EXERCISE BRIEF:
Output the data unchanged and complete, minus the images.

GIVEN MATERIAL:
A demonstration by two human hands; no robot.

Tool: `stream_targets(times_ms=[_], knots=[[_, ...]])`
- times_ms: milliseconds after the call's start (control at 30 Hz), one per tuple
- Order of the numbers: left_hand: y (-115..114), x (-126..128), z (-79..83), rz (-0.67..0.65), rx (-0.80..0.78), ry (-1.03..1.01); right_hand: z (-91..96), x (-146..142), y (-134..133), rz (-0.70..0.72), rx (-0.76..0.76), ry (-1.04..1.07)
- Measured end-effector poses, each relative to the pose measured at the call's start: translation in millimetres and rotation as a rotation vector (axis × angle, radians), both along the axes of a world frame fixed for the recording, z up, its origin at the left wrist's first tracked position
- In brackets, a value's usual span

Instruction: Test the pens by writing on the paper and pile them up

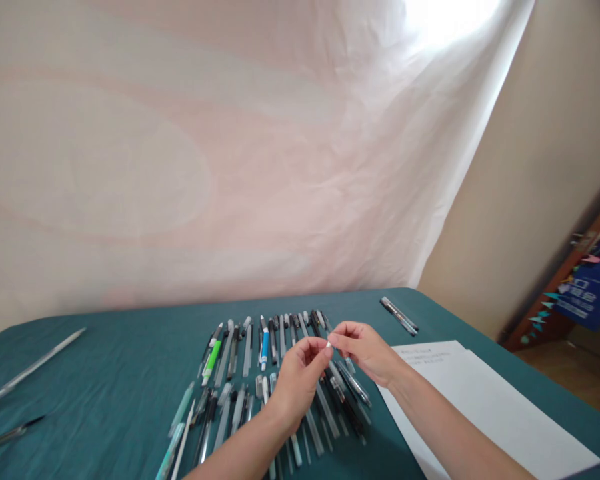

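Observation:
Both my hands meet above a spread of several pens (260, 373) laid in rows on a teal tablecloth (105, 373). My left hand (296, 380) and my right hand (365, 350) each pinch their fingertips together at the same spot, around something small that I cannot make out. Among the pens, a green one (211, 360) and a blue one (265, 347) stand out. The hands hover just above the right part of the pen rows, hiding some of them.
White paper sheets (480, 407) lie to the right on the cloth. Two pens (399, 315) sit apart at the far right edge. A long pen (30, 369) and a dark pen (10, 435) lie at the left. A white sheet hangs behind the table.

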State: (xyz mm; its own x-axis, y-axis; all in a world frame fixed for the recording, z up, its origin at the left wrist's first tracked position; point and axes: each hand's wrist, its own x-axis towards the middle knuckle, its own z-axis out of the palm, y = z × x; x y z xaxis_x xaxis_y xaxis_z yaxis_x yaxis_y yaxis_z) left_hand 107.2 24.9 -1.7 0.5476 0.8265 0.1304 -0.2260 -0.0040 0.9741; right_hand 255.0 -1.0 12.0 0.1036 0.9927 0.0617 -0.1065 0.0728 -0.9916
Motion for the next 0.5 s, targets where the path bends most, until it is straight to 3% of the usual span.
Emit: stream_targets(times_ms=[67, 267, 500], knots=[[-0.2, -0.3, 1.3, 0.007, 0.004, -0.004, -0.1, -3.1, -0.9, -0.02, 0.019, 0.0], [1.8, -1.2, 1.0, -0.004, 0.014, -0.019, 4.8, -5.1, -3.3, 0.111, -0.005, 0.079], [0.1, -0.1, 0.6, 0.02, 0.004, 0.0, 0.8, -4.9, -1.6, 0.002, 0.044, -0.026]])
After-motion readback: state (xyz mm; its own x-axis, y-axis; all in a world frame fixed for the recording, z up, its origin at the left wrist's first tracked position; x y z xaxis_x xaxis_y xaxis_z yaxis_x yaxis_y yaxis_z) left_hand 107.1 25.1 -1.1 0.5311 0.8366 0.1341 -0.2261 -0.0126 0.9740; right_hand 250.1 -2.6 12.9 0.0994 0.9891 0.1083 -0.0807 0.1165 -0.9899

RESULT FOR THIS EXERCISE:
A demonstration by two human hands; no robot.

Tool: `stream_targets(times_ms=[_], knots=[[_, ...]])`
- times_ms: milliseconds after the call's start (control at 30 Hz), one per tuple
- Order of the numbers: left_hand: y (-115..114), x (-126..128), z (-79..83), rz (-0.67..0.65), rx (-0.80..0.78), ry (-1.03..1.01); right_hand: z (-91..96), x (-146..142), y (-134..133), rz (-0.70..0.72), rx (-0.76..0.76), ry (-1.04..1.07)
- Measured end-effector poses, each relative to the pose measured at the call's start: translation in millimetres and rotation as a rotation vector (axis × angle, radians), both along the axes of a world frame fixed for the recording, z up, its origin at the left wrist's first tracked position
- In brackets, a value's usual span

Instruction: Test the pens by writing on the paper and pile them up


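Observation:
Both my hands meet above a spread of several pens (260, 373) laid in rows on a teal tablecloth (105, 373). My left hand (296, 380) and my right hand (365, 350) each pinch their fingertips together at the same spot, around something small that I cannot make out. Among the pens, a green one (211, 360) and a blue one (265, 347) stand out. The hands hover just above the right part of the pen rows, hiding some of them.
White paper sheets (480, 407) lie to the right on the cloth. Two pens (399, 315) sit apart at the far right edge. A long pen (30, 369) and a dark pen (10, 435) lie at the left. A white sheet hangs behind the table.
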
State: (xyz mm; its own x-axis, y-axis; all in a world frame fixed for the recording, z up, its origin at the left wrist's first tracked position; point and axes: each hand's wrist, its own x-axis towards the middle knuckle, its own z-axis out of the palm, y = z × x; x y z xaxis_x xaxis_y xaxis_z yaxis_x yaxis_y yaxis_z) left_hand 107.2 24.9 -1.7 0.5476 0.8265 0.1304 -0.2260 -0.0040 0.9741; right_hand 255.0 -1.0 12.0 0.1036 0.9927 0.0617 -0.1065 0.0728 -0.9916
Motion for the next 0.5 s, targets where the path bends most, until it is straight to 3% of the usual span.
Emit: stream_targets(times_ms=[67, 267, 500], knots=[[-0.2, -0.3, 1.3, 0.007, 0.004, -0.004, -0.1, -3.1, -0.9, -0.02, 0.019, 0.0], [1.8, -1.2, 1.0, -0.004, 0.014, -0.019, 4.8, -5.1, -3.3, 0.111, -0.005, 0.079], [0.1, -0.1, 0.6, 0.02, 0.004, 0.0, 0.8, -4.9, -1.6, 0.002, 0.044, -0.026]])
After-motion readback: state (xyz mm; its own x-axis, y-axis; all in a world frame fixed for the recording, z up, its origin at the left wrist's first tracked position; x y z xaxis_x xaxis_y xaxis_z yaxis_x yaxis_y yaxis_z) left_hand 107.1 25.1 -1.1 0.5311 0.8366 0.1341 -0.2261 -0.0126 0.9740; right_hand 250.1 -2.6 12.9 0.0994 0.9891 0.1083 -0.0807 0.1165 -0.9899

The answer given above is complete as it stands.